• _Extracted data entries_
________________________

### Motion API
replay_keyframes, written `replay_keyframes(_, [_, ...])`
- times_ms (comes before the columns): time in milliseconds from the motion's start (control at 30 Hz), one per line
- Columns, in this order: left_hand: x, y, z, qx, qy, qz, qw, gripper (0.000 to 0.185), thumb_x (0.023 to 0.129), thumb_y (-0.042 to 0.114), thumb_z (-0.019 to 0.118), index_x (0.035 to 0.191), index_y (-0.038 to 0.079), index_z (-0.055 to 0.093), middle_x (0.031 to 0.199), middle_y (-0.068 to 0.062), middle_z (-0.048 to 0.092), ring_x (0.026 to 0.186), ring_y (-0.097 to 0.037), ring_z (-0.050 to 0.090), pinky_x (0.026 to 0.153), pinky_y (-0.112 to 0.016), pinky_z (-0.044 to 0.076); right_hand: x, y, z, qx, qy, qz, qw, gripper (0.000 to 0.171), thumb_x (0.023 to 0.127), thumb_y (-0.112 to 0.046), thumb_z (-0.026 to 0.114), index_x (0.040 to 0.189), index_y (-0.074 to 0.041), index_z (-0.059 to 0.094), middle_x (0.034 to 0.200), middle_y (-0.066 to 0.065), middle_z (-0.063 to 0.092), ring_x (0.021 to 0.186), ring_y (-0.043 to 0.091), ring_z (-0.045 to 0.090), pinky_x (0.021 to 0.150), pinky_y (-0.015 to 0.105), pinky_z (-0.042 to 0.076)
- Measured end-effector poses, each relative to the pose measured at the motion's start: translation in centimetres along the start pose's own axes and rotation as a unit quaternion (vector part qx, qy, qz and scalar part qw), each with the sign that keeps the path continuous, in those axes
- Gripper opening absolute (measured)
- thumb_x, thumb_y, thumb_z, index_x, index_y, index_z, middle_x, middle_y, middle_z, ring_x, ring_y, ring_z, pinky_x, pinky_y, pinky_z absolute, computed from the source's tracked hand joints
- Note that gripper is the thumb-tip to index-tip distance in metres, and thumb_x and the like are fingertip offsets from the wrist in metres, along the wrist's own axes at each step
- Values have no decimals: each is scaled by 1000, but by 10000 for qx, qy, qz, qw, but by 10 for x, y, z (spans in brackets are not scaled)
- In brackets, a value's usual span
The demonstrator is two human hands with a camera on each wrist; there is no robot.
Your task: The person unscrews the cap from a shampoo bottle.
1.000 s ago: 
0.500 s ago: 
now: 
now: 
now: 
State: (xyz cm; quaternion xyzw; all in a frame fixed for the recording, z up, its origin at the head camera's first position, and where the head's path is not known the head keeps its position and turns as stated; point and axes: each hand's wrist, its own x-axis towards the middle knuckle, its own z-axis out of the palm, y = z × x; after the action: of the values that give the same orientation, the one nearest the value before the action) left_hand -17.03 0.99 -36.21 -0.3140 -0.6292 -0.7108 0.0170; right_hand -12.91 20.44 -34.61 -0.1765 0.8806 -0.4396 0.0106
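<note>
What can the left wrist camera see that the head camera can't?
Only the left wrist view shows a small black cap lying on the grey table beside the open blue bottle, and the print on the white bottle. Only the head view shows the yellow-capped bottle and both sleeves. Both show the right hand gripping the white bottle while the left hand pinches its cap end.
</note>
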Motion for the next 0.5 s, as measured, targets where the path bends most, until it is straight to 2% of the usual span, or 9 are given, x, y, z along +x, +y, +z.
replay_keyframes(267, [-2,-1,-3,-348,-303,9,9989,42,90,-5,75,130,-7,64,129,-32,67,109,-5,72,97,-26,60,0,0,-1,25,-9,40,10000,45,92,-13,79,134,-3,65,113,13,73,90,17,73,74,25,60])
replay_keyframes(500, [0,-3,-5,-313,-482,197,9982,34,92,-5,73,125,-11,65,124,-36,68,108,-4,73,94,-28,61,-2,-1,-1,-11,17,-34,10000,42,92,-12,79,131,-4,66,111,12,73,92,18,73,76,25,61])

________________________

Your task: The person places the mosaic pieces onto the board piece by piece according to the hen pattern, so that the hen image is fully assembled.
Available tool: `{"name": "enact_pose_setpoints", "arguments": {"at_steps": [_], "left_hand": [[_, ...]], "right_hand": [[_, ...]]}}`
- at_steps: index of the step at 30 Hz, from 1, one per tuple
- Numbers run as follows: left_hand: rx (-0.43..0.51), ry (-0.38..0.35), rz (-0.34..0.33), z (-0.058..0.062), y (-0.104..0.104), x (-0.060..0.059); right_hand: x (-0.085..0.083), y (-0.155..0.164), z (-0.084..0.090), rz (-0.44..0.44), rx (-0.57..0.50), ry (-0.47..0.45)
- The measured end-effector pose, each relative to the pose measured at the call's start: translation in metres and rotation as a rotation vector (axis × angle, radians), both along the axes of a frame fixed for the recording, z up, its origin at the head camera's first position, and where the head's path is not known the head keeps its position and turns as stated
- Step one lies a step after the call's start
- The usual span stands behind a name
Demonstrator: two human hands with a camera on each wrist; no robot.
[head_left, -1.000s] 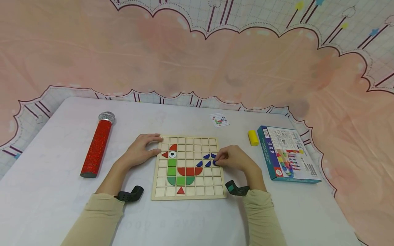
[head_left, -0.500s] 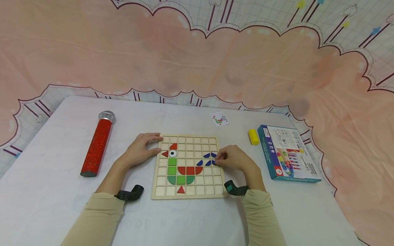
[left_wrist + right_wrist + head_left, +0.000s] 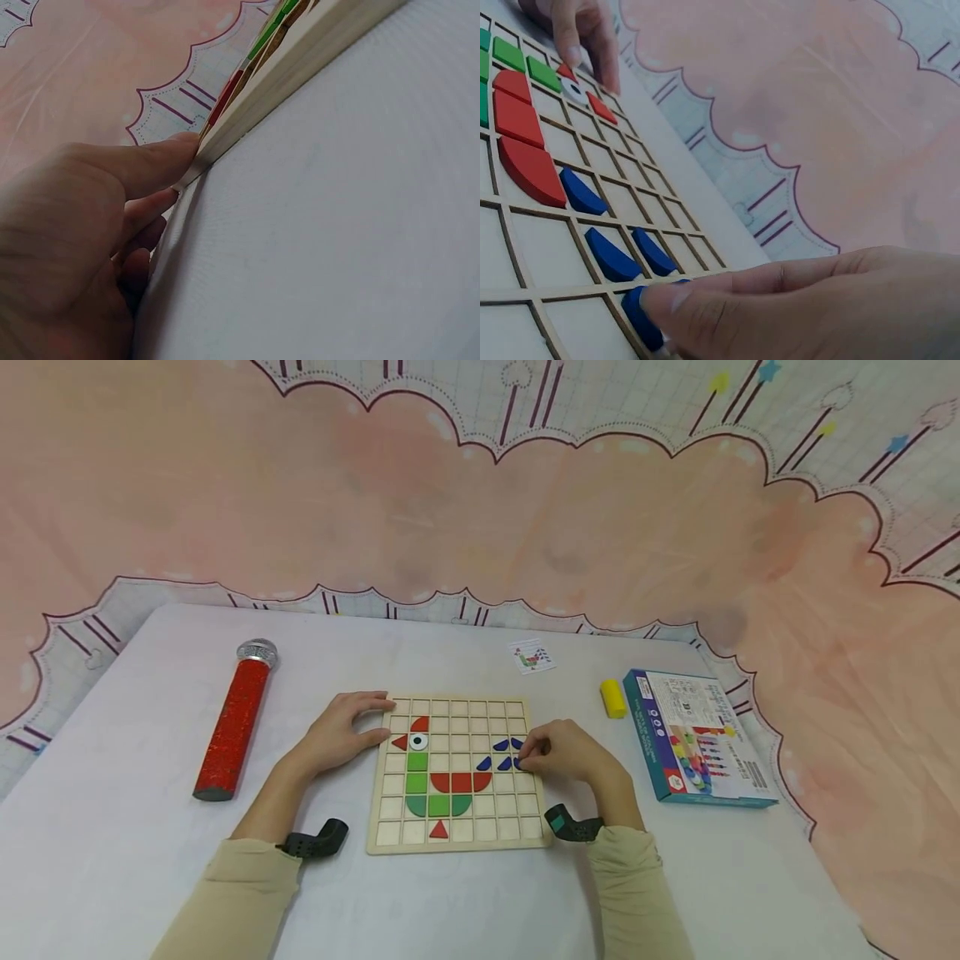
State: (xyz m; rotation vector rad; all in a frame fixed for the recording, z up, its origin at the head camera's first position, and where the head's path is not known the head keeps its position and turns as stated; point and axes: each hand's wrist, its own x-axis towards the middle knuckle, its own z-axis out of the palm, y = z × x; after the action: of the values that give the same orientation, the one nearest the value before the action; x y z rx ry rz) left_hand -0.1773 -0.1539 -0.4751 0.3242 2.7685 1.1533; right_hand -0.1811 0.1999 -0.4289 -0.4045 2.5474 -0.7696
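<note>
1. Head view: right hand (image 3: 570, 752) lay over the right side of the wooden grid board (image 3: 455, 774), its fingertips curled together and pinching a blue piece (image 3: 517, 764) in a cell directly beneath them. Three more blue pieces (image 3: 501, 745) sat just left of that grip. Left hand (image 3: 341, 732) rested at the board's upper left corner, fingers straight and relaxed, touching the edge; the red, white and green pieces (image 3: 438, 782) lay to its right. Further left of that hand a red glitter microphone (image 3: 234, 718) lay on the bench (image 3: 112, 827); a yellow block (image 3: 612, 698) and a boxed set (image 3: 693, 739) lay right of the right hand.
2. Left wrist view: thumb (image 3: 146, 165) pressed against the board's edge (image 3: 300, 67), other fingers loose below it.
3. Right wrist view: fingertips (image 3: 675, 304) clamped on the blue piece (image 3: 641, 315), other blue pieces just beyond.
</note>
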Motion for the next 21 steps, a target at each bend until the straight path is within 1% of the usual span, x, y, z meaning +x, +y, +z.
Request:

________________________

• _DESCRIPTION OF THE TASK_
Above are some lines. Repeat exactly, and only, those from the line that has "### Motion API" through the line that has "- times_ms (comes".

• _SOLUTION TO THE PROBLEM_
### Motion API
replay_keyframes, written `replay_keyframes(_, [_, ...])`
- times_ms (comes before the columns): time in milliseconds from the motion's start (control at 30 Hz), one per line

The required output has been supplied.